Allah Rasûlü sabah namazını kıldırdıktan sonra telaşla mescidden çıktı. O kadar hızlıydı ki beraberindekiler kendisine yetişmekte zorlanıyordu. Kiminin hırkası boynundan düşüyor, kiminin terliğinin bağı kopuyor ama Resûlullah Sa’d’ın cenaze işlemlerinde hazır bulunmak için şikâyetlere aldırmadan ilerliyordu.

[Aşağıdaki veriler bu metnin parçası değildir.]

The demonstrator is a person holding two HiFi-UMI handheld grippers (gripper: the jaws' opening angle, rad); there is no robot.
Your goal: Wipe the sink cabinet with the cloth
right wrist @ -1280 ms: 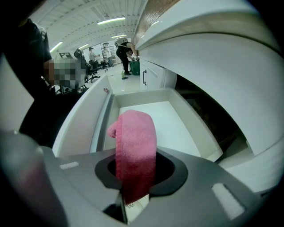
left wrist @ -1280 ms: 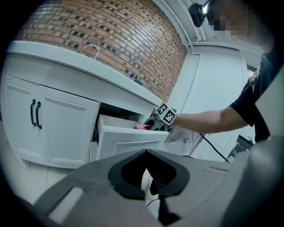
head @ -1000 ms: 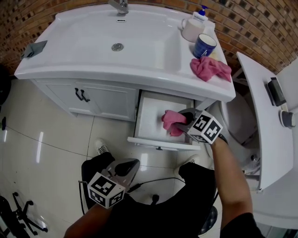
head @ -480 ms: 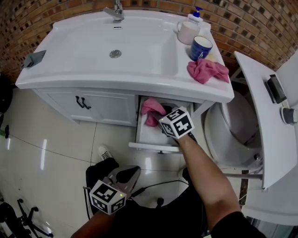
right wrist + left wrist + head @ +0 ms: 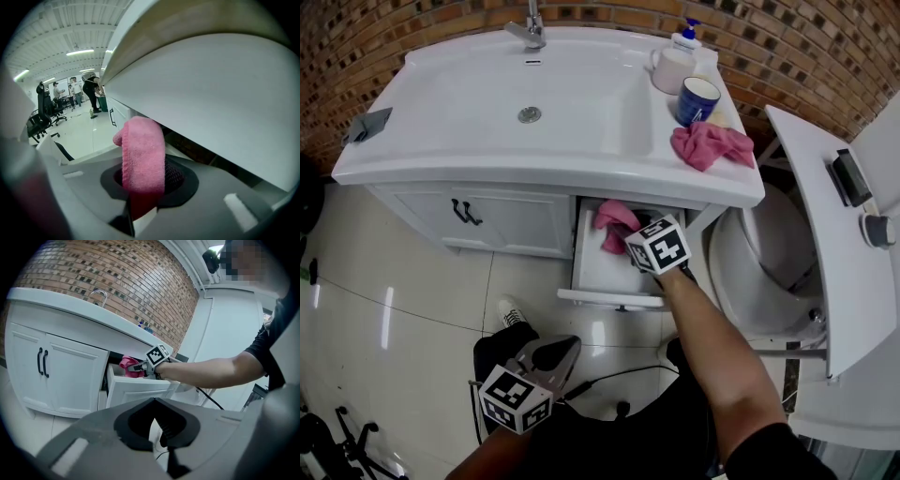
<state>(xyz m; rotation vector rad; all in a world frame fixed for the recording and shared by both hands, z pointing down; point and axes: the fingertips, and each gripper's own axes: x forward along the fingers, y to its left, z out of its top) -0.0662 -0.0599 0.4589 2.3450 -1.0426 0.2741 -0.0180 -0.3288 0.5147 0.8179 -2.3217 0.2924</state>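
my right gripper (image 5: 140, 201) has its fingers clamped on a pink terry cloth (image 5: 141, 154), holding it at the back of the open white drawer (image 5: 602, 274) of the white sink cabinet (image 5: 516, 220), just under the basin rim. my left gripper (image 5: 161, 437) has its fingers closed on nothing, low over the pale tiled floor (image 5: 394, 300), well apart from the cabinet.

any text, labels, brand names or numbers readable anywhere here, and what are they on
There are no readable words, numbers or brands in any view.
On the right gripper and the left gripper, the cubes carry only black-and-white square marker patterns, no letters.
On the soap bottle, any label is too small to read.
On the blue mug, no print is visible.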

Ömrünün yalnızca son birkaç senesini müslüman olarak geçirmesine karşın İslam’a büyük hizmetlerde bulunarak mü’minler için tam anlamıyla “ensar” kardeşi olan Sa’d, Hendek Savaşı’nda ağır yaralanarak tedavi için getirildiği çadırda Rabbine kavuşmuştu. Acı haberi sabah öğrenen Allah Resûlü de ona karşı son görevlerini yapmak için acele ediyordu. Cenaze işlemlerini özenle takip etti ve namazını bizzat kıldırdı.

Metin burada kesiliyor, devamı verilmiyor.